Modeling - data first

05 Feb, 2025

A common assumption many programmers have that creates unnecessary complexity is encoding concepts they want to model in programming language constructs, instead of just data. What I found is that unlearning that instinct and trying to model the concept as simple data first, leads to more maintainable programs. Here are some examples:

Sentinels (special cases as data)

Other names: null objects, stubs, special objects Instead of modeling exceptional cases in code and littering the codebase with nil checks or exception juggling, just model special cases as data. Instead of returning nulls, return empty struct or object so that the consumer does not have to check for nulls. Here are different forms of this idea: Data structures and invariants Guarantee valid reads - Ryan Fleury Special Case - Martin Fowler

Instructions (verbs as data)

The most common form of modeling a concept in code instead of data is modeling a verb as a function or a method in OOP. Here is an example of this happening. Here is this conversation between Casey Muratori and Robert C. Martin about clean code. cleancodequa.md cleancodeqa-2.md It is pretty long, they talk about "cpu cycles vs developer cycles". Robert talks about how it is worth to sacrifice cpu cycles for developer cycles because computers are cheaper than developers. Towards the end of part 2 we get some actual code. Robert writes a bad version with switch case and a good version with dynamic dispatch and explains why the version with dynamic dispatch is better because it sacrifices performance for maintainability.
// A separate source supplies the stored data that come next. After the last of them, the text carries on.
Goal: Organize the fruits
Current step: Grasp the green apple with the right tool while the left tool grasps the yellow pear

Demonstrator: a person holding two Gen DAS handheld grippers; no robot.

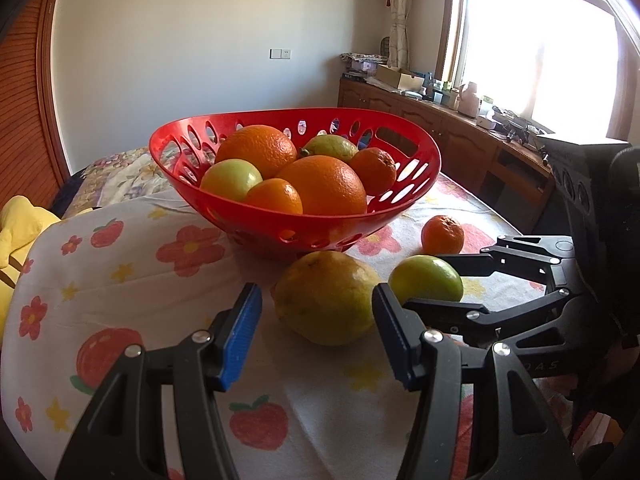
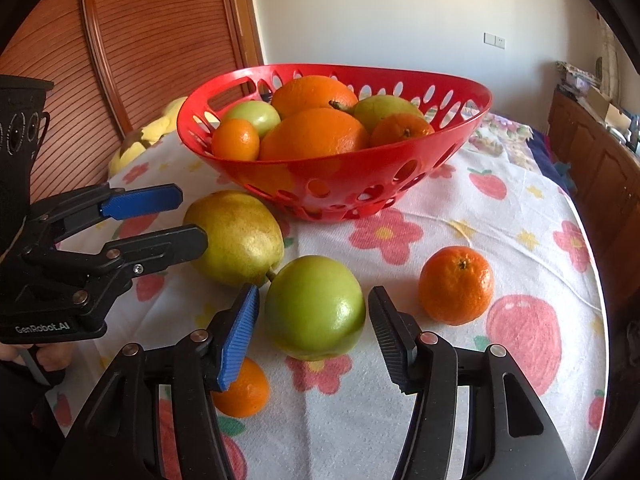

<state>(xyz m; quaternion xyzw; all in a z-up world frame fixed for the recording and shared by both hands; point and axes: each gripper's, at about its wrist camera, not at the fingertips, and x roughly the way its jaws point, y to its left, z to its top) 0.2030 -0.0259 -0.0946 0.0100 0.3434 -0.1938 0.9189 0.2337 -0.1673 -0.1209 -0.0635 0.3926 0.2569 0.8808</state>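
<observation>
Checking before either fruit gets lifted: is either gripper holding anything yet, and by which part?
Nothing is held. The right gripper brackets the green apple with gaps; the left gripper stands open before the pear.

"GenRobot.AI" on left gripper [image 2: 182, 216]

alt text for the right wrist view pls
The right gripper, open, frames a green apple on a flowered cloth, with a pear and tangerine beside it. Behind stands a red basket of fruit.
</observation>
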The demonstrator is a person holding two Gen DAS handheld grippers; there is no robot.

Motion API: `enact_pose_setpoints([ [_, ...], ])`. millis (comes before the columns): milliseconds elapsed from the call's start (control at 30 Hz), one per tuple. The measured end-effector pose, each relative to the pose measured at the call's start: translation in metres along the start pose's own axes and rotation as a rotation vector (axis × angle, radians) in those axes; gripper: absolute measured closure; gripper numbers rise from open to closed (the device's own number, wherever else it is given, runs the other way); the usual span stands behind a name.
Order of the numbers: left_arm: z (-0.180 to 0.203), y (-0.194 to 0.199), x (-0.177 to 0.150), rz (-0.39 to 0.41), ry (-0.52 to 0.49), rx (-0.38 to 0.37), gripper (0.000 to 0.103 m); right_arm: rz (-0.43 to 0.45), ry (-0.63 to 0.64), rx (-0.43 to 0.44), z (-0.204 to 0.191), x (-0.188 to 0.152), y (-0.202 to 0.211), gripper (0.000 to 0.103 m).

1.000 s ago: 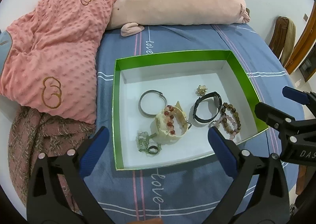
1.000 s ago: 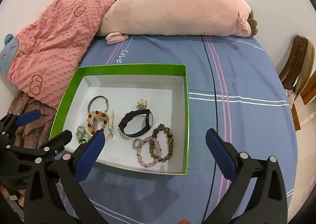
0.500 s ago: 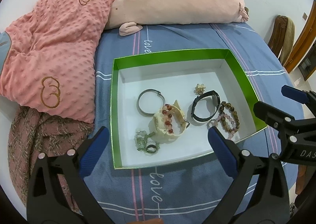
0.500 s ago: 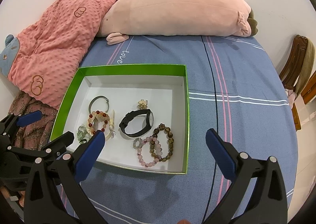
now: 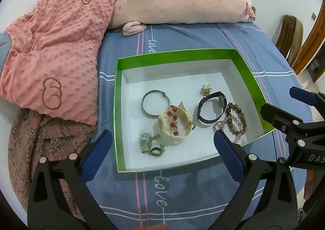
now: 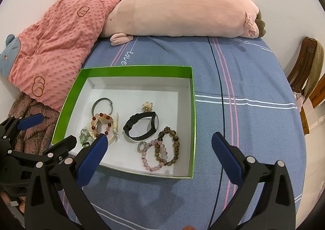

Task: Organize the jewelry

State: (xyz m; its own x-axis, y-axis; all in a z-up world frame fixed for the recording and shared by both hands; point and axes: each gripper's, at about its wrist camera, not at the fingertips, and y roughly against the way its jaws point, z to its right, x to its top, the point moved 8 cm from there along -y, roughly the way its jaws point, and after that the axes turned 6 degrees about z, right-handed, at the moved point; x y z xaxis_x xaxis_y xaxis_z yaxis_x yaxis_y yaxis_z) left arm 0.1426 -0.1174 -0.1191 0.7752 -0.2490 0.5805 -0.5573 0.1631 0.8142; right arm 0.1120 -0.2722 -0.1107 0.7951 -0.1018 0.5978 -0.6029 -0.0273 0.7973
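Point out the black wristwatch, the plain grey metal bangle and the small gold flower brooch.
Black wristwatch [image 6: 154, 122], right wrist view, on its face.
Plain grey metal bangle [image 5: 144, 99], left wrist view, left rim.
Small gold flower brooch [image 5: 206, 89], left wrist view, centre.

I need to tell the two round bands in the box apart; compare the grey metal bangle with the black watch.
The grey metal bangle is a thin, plain hoop lying flat; the black watch is a thicker strap standing on edge with a face on one side. The bangle sits left of the cream watch, the black watch right of it. Both rest untouched in the green box.
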Motion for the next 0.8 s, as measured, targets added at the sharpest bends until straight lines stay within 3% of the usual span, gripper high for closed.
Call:
enact_pose_setpoints([
  [800,-0.0014,-0.0003,-0.0027,-0.006,-0.009,-0.003,0.002,0.0,-0.003,-0.004,-0.0015,-0.0006,0.0004,0.001],
])
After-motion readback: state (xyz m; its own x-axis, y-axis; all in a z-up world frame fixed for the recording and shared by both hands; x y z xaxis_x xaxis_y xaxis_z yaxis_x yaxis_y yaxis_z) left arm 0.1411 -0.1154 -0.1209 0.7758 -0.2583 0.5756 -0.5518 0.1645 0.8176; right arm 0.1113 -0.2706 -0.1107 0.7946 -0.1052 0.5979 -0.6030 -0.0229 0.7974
Then Casey says hold your horses, since he is the switch case advocate, he should write the switch case code. The important thing is that Casey breaks the dichotomy of performance vs maintainability because his version is both more performant and more maintainable, then both the switch case and the dynamic dispatch versions of Roberts code. The real, impactful difference that is not highlighted in the conversation is that Robert, like many programmers has the inherent assumption that verbs have to be modeled as functions or as object methods in the dynamic dispatch case. This same false assumption leads to what is known as The Expression Problem—an artificial issue caused by modeling verbs as functions or methods. ### Branchless programming (control flow as data)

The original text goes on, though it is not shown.